Une bien triste illustration nous est venue récemment d’une vidéo postée sur Facebook par une adolescente de Gaza et dont voici le contenu en anglais : I’m hungry, can you give me food? (traduisez «j’ai faim, pouvez-vous me donner à manger ?»).
Insupportable est cette souffrance étalée devant le monde. Et alors que des ONG et des experts occidentaux ont eu le courage de révéler, il y a une semaine, que «80% des personnes les plus affamées sur terre à l’heure actuelle vivent à Gaza» et que « la famine qui les menace de mort est quasiment inévitable face aux graves manques de nourriture, d’eau et de médicaments», des pays sont subitement montés au créneau pour se fendre de cette trouvaille : procéder à des largages aériens d’aides sur la bande assiégée et ouvrir ensuite un corridor maritime entre Chypre et Gaza par la construction d’un quai flottant pour accélérer l’acheminement des aides. Or, deux jours seulement après son lancement spectaculaire, cette opération a déjà fait cinq tués et dix blessés dans la zone côtière d’Al Chati, et cela suite au non-fonctionnement de parachutes qui a entraîné la chute brutale des colis sur la tête de nombreux gazaouis qui se rassemblent tous les jours par centaines au sol et parfois sur les toits des maisons, dans l’espoir de voir tomber un miracle du ciel. Fatalité !

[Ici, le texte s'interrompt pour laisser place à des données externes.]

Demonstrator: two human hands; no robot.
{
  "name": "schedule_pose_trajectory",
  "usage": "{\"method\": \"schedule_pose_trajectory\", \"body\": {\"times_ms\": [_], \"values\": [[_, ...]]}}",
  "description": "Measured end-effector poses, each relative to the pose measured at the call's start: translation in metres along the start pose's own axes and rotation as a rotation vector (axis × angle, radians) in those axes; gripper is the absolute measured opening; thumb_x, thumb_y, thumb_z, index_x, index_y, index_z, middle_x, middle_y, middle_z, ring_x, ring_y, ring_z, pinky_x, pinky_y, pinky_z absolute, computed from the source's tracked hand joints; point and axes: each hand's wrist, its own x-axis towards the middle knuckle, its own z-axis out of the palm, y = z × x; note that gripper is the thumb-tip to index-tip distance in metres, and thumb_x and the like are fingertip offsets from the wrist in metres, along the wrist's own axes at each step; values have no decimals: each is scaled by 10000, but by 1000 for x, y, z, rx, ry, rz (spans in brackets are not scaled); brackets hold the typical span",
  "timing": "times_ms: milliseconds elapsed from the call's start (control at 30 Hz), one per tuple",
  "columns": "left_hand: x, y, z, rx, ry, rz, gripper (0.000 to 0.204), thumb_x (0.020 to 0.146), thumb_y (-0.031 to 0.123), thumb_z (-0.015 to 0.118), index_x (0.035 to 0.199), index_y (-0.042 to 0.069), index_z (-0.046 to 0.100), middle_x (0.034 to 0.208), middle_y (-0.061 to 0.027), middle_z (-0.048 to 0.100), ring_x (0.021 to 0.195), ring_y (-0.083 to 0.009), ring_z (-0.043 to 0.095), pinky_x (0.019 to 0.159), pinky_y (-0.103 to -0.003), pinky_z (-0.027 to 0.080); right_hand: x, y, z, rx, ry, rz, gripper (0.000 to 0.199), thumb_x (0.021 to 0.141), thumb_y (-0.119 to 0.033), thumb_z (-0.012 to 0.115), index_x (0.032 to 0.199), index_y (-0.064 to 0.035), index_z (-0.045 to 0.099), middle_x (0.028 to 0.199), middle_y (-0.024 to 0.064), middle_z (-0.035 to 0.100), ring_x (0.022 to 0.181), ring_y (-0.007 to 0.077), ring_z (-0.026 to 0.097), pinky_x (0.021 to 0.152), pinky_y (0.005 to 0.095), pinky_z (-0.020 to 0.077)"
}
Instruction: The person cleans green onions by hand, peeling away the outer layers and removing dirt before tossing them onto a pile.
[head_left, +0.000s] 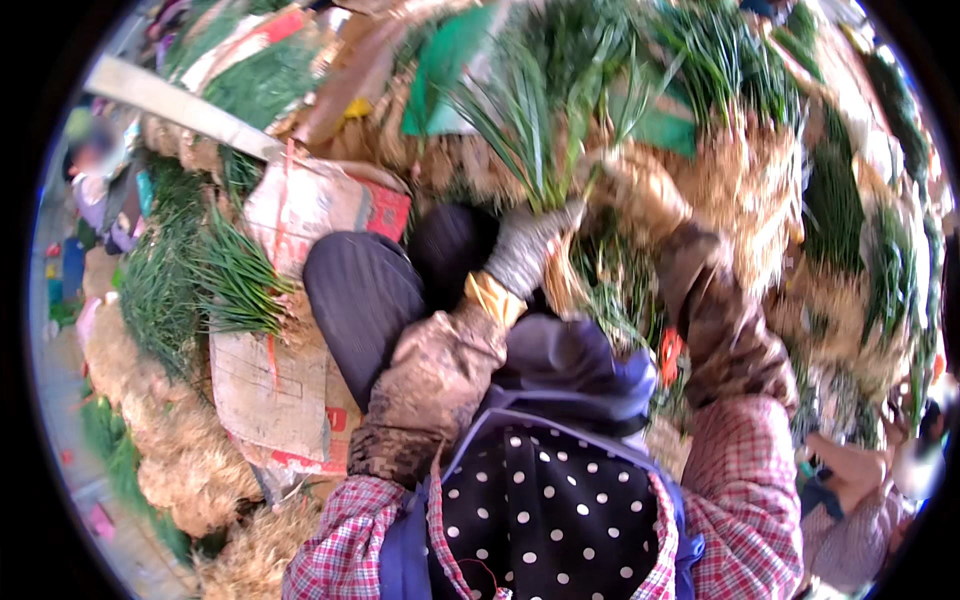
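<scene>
My left hand (pixel 533 245), in a grey glove with a yellow cuff, is closed around a small bunch of green onion seedlings (pixel 530 150). Their long leaves point up and away from me, and pale roots (pixel 567 280) hang below the fist, above my lap. To its right is my right hand (pixel 640 185) in a tan glove, beside the leaves of the bunch. It is smeared by motion, so its fingers and anything in them cannot be made out. Just beyond both hands stands a heap of similar seedlings (pixel 735 60) with thick straw-coloured roots.
On my left, a small bundle of seedlings (pixel 240 265) lies on flattened cardboard (pixel 270 390). A long pale board (pixel 185 108) slants in at the upper left. More root heaps (pixel 165 430) flank me. Other people sit at the far left (pixel 110 190) and lower right (pixel 850 500).
</scene>
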Motion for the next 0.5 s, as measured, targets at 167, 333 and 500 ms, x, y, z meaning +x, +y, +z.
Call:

Pour conclure, nous voudrions bien lancer à l’adresse de nos accrocs des réseaux sociaux ce message de compassion, de sagesse et de solidarité : SVP, arrêtez de faire circuler, durant ramadan, des vidéos illustrant les saveurs et délices des plats présentés au moment de la rupture du jeûne et pendant les veillées ramadanesques.
Tout simplement parce que c’est une honte que de déployer cette profusion face à une population assiégée et affamée dans le vil dessein de l’exterminer.